GIVEN DATA section start

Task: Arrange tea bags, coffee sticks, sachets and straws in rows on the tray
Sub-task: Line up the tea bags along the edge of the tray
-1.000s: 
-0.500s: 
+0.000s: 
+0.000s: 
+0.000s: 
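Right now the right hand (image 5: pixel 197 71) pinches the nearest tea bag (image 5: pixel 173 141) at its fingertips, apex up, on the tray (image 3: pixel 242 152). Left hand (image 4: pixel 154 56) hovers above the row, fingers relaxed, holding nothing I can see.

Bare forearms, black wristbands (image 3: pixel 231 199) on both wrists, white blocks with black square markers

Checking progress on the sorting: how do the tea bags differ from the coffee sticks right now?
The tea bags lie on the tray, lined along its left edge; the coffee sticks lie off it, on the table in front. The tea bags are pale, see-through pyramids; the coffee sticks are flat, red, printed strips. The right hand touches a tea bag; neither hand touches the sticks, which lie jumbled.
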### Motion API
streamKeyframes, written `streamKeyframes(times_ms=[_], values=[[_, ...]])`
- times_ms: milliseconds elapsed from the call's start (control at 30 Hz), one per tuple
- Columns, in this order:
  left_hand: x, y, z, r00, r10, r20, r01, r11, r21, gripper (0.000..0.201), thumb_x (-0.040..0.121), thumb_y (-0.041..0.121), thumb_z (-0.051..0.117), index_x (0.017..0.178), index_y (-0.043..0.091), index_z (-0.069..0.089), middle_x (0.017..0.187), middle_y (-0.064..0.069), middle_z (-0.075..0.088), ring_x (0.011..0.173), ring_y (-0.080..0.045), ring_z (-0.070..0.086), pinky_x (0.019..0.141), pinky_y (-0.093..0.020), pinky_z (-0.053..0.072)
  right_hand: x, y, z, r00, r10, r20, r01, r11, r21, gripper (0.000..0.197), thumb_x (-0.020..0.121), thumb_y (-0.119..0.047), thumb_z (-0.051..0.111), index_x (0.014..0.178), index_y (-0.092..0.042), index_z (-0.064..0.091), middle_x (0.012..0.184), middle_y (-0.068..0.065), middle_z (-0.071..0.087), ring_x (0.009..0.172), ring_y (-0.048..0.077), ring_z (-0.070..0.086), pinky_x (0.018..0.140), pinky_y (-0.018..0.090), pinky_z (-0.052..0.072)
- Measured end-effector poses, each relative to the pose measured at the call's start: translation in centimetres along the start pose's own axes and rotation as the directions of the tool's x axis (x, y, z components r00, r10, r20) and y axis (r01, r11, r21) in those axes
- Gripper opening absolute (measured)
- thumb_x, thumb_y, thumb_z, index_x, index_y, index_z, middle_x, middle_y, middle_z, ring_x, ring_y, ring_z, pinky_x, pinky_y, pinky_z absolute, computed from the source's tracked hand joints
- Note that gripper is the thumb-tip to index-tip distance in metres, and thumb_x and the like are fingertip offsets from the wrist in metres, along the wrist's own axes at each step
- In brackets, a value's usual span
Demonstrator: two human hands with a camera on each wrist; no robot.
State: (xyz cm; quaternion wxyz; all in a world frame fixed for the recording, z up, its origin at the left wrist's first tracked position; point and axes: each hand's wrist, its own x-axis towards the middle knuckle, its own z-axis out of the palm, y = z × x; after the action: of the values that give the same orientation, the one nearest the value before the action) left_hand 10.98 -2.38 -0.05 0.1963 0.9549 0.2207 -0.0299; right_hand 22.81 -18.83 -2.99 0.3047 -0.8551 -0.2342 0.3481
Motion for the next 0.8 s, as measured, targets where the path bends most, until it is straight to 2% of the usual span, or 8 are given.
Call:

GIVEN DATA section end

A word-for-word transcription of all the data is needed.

• THE ANSWER:
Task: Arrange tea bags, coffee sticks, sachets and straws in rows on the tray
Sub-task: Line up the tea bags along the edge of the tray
-1.000s: 
-0.500s: 
+0.000s: 
+0.000s: 
+0.000s: 
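Right now the right hand (image 5: pixel 197 71) pinches the nearest tea bag (image 5: pixel 173 141) at its fingertips, apex up, on the tray (image 3: pixel 242 152). Left hand (image 4: pixel 154 56) hovers above the row, fingers relaxed, holding nothing I can see.

Bare forearms, black wristbands (image 3: pixel 231 199) on both wrists, white blocks with black square markers

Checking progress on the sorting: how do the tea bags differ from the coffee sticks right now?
The tea bags lie on the tray, lined along its left edge; the coffee sticks lie off it, on the table in front. The tea bags are pale, see-through pyramids; the coffee sticks are flat, red, printed strips. The right hand touches a tea bag; neither hand touches the sticks, which lie jumbled.
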### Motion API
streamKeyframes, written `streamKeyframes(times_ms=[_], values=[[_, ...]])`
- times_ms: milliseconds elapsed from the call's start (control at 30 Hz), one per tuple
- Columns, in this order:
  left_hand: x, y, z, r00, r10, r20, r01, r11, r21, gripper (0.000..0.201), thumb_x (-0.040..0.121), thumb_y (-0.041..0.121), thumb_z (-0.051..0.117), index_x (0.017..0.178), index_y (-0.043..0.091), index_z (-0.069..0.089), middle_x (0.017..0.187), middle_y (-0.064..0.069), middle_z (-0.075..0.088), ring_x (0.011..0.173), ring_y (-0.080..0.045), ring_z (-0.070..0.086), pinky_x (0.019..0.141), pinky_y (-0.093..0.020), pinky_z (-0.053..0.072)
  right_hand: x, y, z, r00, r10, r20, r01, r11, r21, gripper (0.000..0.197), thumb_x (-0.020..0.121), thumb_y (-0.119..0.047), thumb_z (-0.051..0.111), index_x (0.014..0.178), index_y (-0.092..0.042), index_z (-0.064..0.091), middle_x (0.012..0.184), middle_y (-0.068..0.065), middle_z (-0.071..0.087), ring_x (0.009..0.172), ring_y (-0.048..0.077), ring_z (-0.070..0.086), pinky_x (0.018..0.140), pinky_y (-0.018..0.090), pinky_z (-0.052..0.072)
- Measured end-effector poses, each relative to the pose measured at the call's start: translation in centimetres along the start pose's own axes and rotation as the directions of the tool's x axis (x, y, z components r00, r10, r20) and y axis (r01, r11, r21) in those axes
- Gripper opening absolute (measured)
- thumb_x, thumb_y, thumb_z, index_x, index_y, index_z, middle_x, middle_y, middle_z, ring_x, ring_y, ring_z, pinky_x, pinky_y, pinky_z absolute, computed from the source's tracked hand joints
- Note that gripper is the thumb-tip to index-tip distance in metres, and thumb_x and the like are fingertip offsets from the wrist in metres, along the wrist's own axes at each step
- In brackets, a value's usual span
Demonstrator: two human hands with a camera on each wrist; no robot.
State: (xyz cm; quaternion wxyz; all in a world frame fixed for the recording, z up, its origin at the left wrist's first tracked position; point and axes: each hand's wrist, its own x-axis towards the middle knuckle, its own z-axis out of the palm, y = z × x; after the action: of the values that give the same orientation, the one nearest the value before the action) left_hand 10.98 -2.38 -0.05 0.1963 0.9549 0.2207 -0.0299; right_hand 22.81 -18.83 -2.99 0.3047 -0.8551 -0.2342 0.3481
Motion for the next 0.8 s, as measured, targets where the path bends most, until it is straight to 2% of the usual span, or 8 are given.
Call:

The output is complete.